Load shedding would be better

And, yes, there hasn’t yet been load-shedding. Nope, not a single scheduled black-out to shed the load. Instead, we’ve had loads and loads of unscheduled power failures. Why? Because when it gets cold in winter (that’s now) we don’t have sufficient capacity to meet demand.

Yes, we’re having “technical faults” and “overburdened grids from illegal connections” and “cold weather” as if these things are new on the power-provisioning landscape. And guess what, the result is power failures.

Now, I have this wild idea. If there isn’t sufficient capacity to power South Africa in midwinter – perhaps our government and power supplier should launch a plan to decrease the load somehow. Hmmmm, how would they go about doing that? I know! They could encourage the public to use less power during peak times, under the threat of being cut off.
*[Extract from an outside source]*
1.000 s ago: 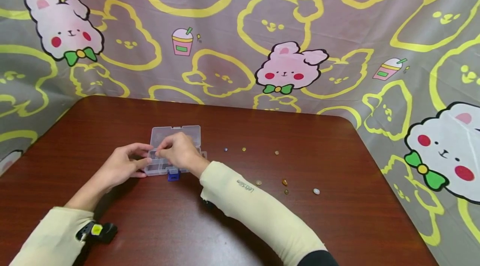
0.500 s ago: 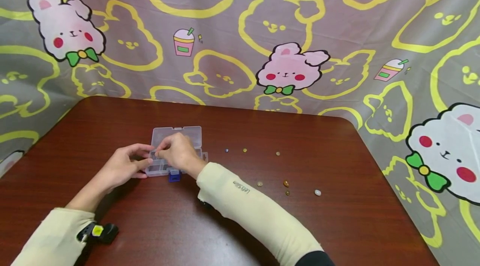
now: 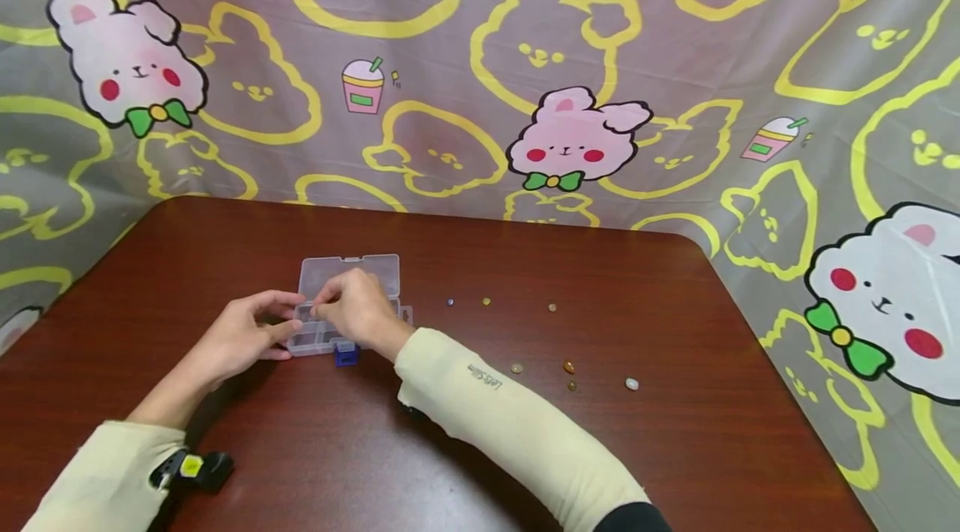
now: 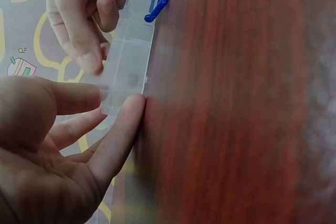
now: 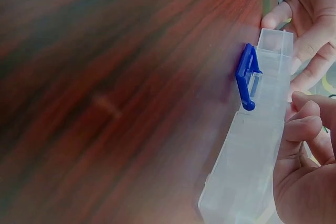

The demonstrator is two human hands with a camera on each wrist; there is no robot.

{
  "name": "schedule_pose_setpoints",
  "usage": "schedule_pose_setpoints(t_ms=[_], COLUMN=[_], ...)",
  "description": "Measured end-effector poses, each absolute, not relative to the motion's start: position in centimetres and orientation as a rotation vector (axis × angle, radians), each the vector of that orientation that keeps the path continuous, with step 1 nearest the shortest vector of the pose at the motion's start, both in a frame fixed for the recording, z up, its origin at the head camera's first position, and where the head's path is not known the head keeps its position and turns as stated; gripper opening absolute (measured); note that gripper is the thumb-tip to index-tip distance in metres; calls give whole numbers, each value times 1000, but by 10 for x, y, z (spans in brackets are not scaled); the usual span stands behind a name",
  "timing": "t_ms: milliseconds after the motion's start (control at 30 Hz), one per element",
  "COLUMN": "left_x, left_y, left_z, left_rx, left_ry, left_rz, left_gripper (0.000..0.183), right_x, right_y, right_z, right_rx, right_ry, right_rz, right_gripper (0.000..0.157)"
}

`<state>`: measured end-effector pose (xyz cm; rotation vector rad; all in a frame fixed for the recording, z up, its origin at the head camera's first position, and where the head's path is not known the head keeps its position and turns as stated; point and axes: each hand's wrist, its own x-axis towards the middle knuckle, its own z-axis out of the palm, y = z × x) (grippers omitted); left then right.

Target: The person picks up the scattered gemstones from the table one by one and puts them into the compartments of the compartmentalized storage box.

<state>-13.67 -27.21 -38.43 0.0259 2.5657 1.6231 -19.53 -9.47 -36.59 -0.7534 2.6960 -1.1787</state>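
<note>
A clear plastic compartment box [image 3: 306, 341] stands on the table with its lid [image 3: 384, 268] raised at the back. On its front hangs a blue latch [image 3: 346, 356], swung down. My left hand [image 3: 238, 338] holds the box's left end between thumb and fingers, as the left wrist view [image 4: 58, 156] shows from close up. Over the back left compartment, my right hand [image 3: 358, 307] reaches in with curled fingers. Its thumb and fingertips come together at the opening; whether a small thing lies between them is hidden.
Several small polished stones lie right of the box: a blue one [image 3: 450, 302], a yellow one [image 3: 486, 301], an amber one [image 3: 569, 366] and a white one [image 3: 632, 383] among them. A patterned cloth [image 3: 442, 57] hangs behind the brown table [image 3: 480, 449].
Both hands stay at the box in nearly the same pose. The whole view shifts slightly; the stones, lid and latch keep their places.
</note>
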Motion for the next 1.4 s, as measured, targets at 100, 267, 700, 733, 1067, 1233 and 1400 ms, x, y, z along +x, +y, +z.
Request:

Oh, wait, we did that. And South Africa hated it so much that “no more load shedding” has become the rallying cry of our government in an election year.

Instead of load-shedding…

So now, instead of scheduled power-outages, we have unmitigated chaos, and half the city is plunged into coldness and darkness for hours at a time with no warning. And then, the City of Joburg urges us to turn off our heavy-usage devices so that they can get everything back up and running. Surely, surely this is shutting the stable door after the horse has bolted?
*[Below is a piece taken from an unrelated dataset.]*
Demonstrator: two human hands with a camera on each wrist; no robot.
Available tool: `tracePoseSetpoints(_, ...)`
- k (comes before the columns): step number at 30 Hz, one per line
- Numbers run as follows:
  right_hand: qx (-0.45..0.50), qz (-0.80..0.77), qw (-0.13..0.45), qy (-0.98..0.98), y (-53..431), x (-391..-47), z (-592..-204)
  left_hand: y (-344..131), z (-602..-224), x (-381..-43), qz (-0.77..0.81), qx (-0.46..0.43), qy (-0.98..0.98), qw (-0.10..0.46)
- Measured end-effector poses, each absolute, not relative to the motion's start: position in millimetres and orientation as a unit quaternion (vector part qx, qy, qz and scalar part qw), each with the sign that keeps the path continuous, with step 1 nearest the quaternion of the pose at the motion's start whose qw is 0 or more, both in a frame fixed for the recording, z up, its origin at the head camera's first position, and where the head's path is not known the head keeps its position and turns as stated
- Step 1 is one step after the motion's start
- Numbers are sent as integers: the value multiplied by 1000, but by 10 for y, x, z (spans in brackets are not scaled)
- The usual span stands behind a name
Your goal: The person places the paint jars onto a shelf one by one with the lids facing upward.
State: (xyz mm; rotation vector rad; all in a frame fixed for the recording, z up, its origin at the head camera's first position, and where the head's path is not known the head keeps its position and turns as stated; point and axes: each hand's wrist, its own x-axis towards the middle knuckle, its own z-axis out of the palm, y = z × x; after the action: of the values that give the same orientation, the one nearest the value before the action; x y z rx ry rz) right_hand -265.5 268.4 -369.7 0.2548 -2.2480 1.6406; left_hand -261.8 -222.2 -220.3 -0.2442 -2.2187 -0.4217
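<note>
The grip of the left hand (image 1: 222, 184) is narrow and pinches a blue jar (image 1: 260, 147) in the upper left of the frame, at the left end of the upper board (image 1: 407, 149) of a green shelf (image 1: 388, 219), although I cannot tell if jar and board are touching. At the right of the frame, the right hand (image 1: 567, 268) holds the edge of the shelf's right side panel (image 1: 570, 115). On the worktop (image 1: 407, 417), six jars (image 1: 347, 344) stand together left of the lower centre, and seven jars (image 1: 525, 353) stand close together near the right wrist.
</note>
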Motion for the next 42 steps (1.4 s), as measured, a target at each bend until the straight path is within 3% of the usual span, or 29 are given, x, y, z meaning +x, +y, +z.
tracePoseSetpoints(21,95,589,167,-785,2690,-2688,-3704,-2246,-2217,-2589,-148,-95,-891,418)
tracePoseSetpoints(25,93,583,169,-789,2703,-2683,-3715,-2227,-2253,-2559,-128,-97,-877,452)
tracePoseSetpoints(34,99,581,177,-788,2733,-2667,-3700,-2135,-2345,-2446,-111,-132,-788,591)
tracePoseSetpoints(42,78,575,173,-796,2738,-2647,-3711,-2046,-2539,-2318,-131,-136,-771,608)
It would be so much better if our government and Eskom acknowledged that there still isn’t enough frikken capacity in the grid to power our cities in midwinter – and enlisted the public’s help in doing something about it. We were so good at this, and now because we’ve been told it’s over, we’ve forgotten everything we’ve learnt.

I, for one, would be far more likely to vote for a municipal government that told me honestly that although things have improved over at Eskom, there’s still a lot of strain on the grid, so please try to keep your usage down to a minimum at peak time on the coldest days, or load shedding will have to be reintroduced.

Instead, just more lies as they try to tell us cheerily “It’s not load shedding,” as if blackouts without warning are somehow better. They’ve taken us for idiots, so guess what? This idiot is taking her vote elsewhere.